┳━┳ LLM Bench

While the best examples of LLM functionality are eye-popping, putting them in production while ensuring reliability across all the inputs and scenarios is a challenge. LLM Bench is a lightweight tool for quickly building up "integration tests" to ensure LLMs are doing what you want:

Test that prompts perform well across a wide spectrum of inputs
Compare models, and make informed trade-offs between performance, latency, and cost
Understand the limitations of the models you use and where they fall short
Learn to prompt better systematically, rather than with one-off tests

LLM Bench is designed to be easy-to-use and extensible. It's built with TypeScript and runs on Interval

Features:

Simple UI for building up custom benchmarks to evaluate and experiment across different models and prompts
Compare results quickly and view past benchmark runs to detect regressions
No coding required, but hacker friendly and easy to customize
Automatically prompt and ensure LLMs output type-checked JSON for easier evaluation of tasks and completions.
Evals run locally by default
Unopinionated and extensible

Maybe coming soon:

LLM generated examples based off existing benchmark + prompt
More eval methods beyond string matching, custom function
Human-in-the-loop benchmark evals
Integrate application specific context via embeddings
Compare benchmark results side by side in a table
Export benchmarks as CSVs

Getting up and running

To run LLM Bench you'll need the following:

An Interval account to host the dashboard
A Postgres database (feel free to run it locally, or use a service like Supabase for a free, hosted db)
Some API keys for LLM access (or you can run your own model)

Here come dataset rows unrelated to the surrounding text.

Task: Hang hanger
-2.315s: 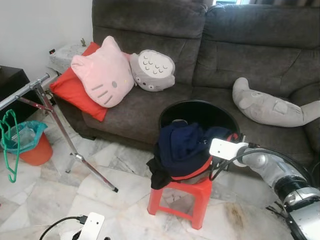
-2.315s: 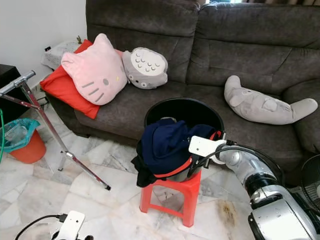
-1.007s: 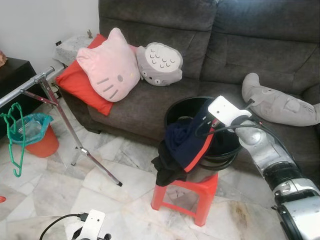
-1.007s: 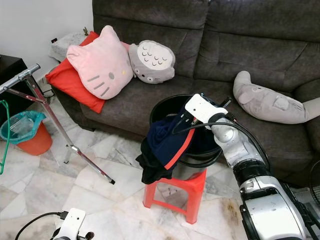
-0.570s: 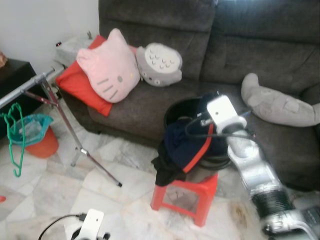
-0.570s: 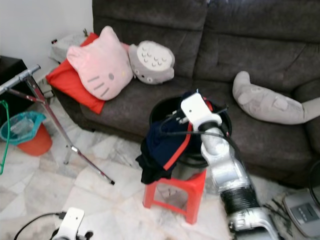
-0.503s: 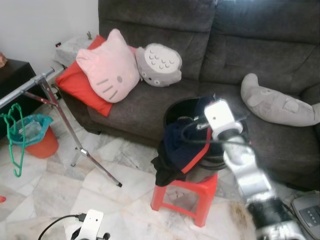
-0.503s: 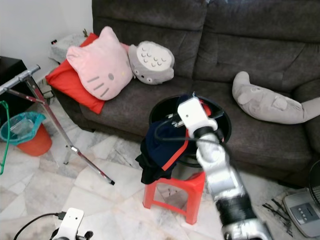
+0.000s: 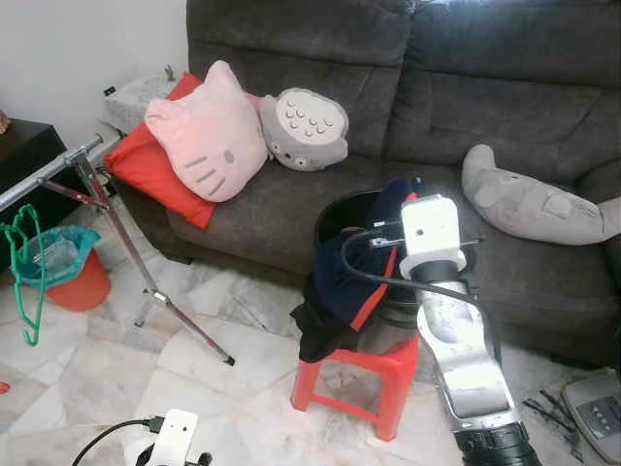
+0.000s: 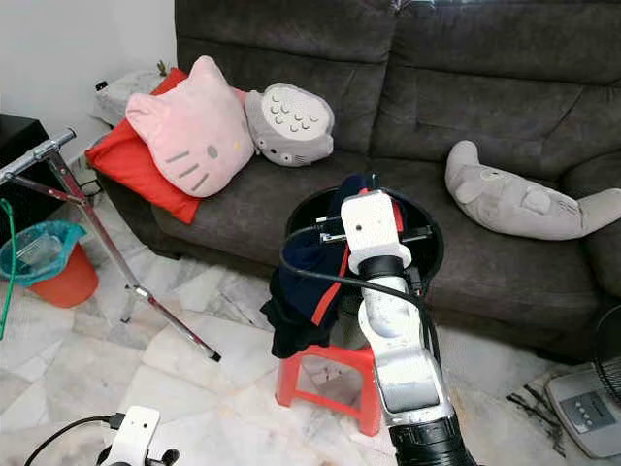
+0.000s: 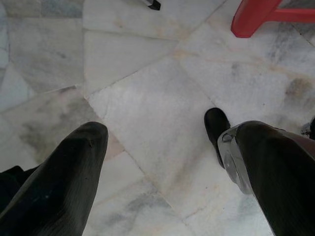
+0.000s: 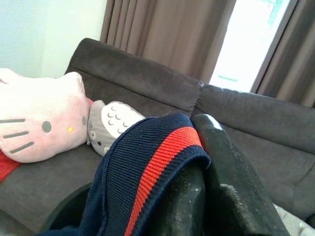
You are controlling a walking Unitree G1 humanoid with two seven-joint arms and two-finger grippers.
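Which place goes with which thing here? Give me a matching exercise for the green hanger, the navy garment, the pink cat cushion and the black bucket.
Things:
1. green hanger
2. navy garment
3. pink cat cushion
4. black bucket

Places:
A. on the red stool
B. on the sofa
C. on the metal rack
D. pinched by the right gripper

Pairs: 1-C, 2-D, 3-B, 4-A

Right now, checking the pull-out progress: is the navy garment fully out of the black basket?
No. The right gripper holds its edge up, but the navy garment drapes over the black basket rim.
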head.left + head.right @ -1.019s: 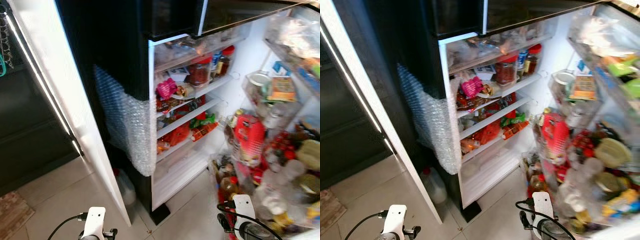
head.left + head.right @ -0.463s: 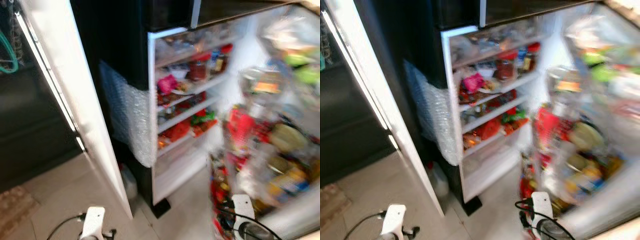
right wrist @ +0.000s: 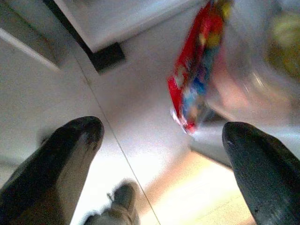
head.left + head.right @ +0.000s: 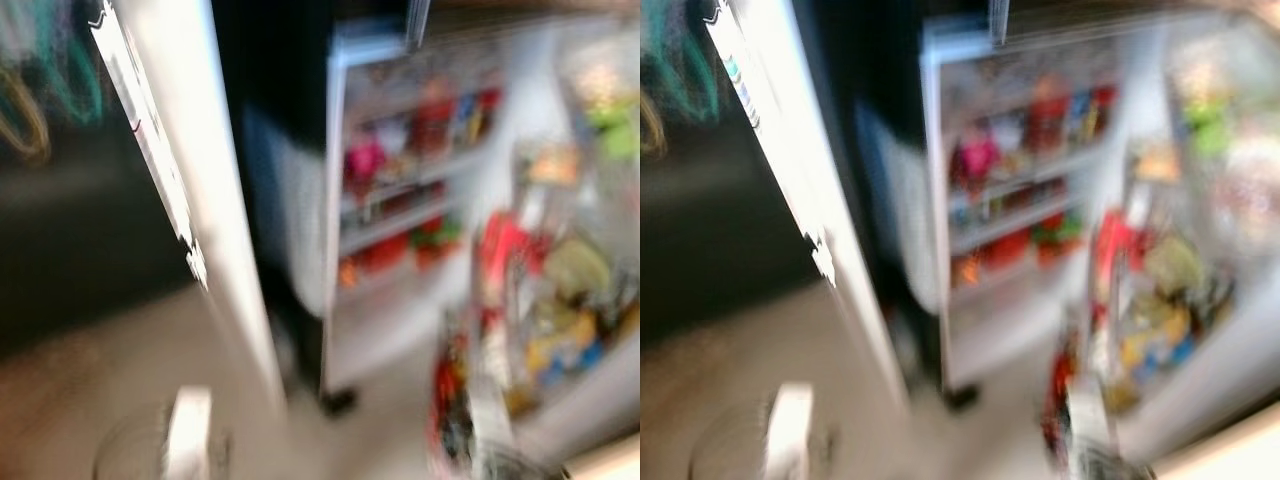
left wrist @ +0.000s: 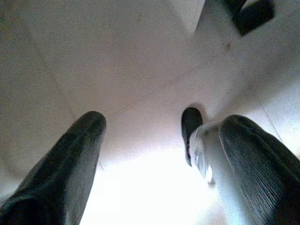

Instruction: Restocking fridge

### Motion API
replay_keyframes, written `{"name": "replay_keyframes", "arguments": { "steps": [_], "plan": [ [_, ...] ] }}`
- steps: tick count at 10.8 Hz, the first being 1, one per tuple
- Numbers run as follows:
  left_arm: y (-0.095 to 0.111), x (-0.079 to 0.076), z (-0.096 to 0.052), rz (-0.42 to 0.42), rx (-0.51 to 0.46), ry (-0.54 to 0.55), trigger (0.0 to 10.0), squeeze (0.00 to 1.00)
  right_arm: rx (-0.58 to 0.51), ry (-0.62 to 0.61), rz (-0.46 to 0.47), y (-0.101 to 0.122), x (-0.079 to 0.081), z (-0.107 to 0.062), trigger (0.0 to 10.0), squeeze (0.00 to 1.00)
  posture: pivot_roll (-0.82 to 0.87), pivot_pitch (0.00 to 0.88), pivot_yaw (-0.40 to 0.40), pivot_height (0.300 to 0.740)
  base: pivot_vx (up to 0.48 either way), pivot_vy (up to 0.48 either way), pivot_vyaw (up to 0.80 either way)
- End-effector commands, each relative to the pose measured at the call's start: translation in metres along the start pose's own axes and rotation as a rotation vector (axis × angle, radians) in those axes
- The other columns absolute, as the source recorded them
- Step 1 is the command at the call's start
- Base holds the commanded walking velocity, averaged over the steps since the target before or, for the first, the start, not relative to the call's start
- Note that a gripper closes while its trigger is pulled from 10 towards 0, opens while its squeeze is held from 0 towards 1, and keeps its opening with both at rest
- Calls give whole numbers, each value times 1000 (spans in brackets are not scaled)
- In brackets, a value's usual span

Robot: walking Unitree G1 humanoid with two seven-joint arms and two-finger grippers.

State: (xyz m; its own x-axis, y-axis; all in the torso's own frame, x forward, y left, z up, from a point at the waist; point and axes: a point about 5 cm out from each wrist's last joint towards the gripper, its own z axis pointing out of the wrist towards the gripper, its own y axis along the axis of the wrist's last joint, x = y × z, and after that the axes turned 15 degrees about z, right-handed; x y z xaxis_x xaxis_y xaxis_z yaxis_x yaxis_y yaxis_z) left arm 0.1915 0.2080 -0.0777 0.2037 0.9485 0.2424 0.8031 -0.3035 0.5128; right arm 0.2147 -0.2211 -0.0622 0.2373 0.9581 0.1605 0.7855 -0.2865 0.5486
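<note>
The fridge [image 4: 400,200] stands open, blurred by camera motion. Its shelves [image 4: 395,225] hold red, pink and green packets and jars. The open door [image 4: 560,290] on the right has crowded racks of bottles and packets. My left gripper [image 5: 164,122] hangs open over the tiled floor, with a clear blurred thing [image 5: 204,150] against one finger. My right gripper [image 3: 161,126] is open too, low by the door's foot. A red packet [image 3: 194,79] hangs beyond its fingers. My left wrist [image 4: 188,430] shows at the bottom of the left eye view.
A white panel edge [image 4: 190,200] slants down on the left of the fridge, with a dark cabinet [image 4: 70,230] behind it. Bubble wrap [image 4: 295,220] covers the fridge's side. Pale floor tiles [image 4: 120,380] lie in front. A shoe-like dark shape [image 5: 190,124] sits on the floor.
The whole picture has shifted right and blurred, so the camera has moved. Both arms stay low. Nothing in the fridge has visibly moved.
</note>
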Motion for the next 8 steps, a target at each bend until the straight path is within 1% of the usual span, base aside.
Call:
{"name": "replay_keyframes", "arguments": {
  "steps": [1, 6, 8],
  "plan": [
    [9, 7, 1, 21, -24, 16, 10000, 0, 11, 16, 8, -1, 3, 1, 10000, 0, -35, 0, 3, 740, 0, 0, 0],
    [9, 7, 1, 23, -23, 17, 10000, 0, 16, -8, 0, -1, 1, 0, 10000, 0, -36, 0, 1, 740, 0, 0, 0],
    [9, 7, 1, 22, -22, 17, 10000, 0, 34, -1, -8, -2, 2, 1, 10000, 0, -35, 0, 2, 740, 0, 0, 0]
  ]
}}
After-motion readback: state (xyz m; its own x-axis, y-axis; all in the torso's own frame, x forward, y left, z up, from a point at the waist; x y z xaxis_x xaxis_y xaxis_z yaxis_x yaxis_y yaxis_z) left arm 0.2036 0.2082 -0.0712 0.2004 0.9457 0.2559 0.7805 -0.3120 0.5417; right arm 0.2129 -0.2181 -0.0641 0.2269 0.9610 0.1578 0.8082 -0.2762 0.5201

Here's the step-by-step to get started. First pull down the code to run locally.

git clone git@github.com:interval/llm-bench.git
cd llm-bench
yarn install

Next set the following environment variables in your .env file. (You can use .env.sample as a template.)

INTERVAL_KEY=
DATABASE_URL=
OPENAI_KEY=
COHERE_KEY=

Create or find an existing Interval key in your Interval dashboard. DATABASE_URL should point to your Postgres database. Set the OpenAI or Cohere keys depending on which API based LLMs you plan to utilize.

Next, initialize your database with the required schema.

yarn prisma migrate dev --name init

You can now start the app.

yarn dev

Access LLM bench in your Interval dashboard.

Hosting Hugging Face models via Modal

You can run LLM Bench against any language model, we just need a API endpoint to call. Feel free to add alternative models to src/utils/models.ts and look to the existing createCompletion definitions for example calls.

This repo includes a script to host models available on Hugging Face via Modal.

To run it, you'll need a Modal account and to install their client:

pip insall modal

Start up your ephemeral app with modal serve src/huggingface-llm.py. This will boot up a GPU instance to host a language modal and a webserver to access it. It's currently set to run tiiuae/falcon-7b-instruct. On first run, the instance will need to download the modal, which may take a while.

To run against this model with LLM Bench, add the generated Modal API url (this will be returned when you run modal serve) to your .env file as LLM_API_ENDPOINT and update the available huggingfaceModels in src/utils/huggingface.ts to whichever model you decide to run.